Reproduce precisely the lines of the listing below, starting with the line that contains "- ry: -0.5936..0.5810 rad" and stopping after the line that contains "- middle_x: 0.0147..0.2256"; include nothing else.
*** COLLECTED MATERIAL Section Begins ***
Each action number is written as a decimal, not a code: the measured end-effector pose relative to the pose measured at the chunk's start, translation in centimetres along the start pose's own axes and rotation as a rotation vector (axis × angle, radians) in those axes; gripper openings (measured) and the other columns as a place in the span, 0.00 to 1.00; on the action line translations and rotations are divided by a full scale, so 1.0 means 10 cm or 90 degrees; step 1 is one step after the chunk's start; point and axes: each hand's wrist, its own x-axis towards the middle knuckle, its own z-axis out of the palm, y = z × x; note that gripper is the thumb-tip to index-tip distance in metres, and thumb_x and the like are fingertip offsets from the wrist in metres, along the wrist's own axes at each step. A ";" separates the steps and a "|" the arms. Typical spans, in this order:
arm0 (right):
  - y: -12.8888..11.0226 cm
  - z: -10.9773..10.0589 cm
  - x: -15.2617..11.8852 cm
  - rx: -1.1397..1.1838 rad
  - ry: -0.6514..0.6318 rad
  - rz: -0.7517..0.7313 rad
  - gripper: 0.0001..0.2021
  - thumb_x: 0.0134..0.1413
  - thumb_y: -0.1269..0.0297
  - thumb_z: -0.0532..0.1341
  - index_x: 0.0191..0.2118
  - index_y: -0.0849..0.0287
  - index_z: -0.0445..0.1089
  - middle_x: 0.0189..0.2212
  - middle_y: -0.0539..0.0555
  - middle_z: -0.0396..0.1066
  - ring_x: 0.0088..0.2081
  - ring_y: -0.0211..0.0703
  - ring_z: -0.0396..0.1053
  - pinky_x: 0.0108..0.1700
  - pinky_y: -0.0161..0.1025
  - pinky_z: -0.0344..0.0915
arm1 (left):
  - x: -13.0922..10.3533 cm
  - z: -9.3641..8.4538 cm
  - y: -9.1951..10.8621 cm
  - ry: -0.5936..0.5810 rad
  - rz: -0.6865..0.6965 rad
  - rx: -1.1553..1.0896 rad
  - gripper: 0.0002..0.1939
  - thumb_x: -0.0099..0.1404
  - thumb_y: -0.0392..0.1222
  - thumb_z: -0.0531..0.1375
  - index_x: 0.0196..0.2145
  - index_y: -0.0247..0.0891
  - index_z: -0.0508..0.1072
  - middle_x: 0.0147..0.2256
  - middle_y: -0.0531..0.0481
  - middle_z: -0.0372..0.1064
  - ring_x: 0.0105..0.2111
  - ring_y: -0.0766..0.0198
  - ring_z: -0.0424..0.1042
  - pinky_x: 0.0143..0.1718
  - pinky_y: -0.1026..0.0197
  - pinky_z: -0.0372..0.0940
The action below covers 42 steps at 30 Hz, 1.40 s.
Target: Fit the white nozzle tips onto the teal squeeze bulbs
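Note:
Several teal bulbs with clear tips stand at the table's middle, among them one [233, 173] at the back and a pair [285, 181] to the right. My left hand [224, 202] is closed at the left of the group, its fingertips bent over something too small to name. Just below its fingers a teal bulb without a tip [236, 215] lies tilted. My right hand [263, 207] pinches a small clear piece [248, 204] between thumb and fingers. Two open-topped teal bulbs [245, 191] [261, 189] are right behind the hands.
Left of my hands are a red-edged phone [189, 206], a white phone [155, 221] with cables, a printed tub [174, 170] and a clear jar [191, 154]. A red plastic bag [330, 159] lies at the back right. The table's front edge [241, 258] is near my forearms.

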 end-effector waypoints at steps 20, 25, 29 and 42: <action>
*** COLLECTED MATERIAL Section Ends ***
• ANSWER TO THE EXERCISE:
  - ry: -0.5936..0.5810 rad
  - rz: -0.6865..0.6965 rad
  - rx: -1.1553..1.0896 rad
  - gripper: 0.0002..0.1939
  - thumb_x: -0.0099..0.1404
  - thumb_y: -0.0392..0.1222
  - thumb_z: -0.0531..0.1375
  - index_x: 0.0196..0.2145
  - index_y: -0.0247..0.0891
  - index_z: -0.0508..0.1072
  - middle_x: 0.0147..0.2256

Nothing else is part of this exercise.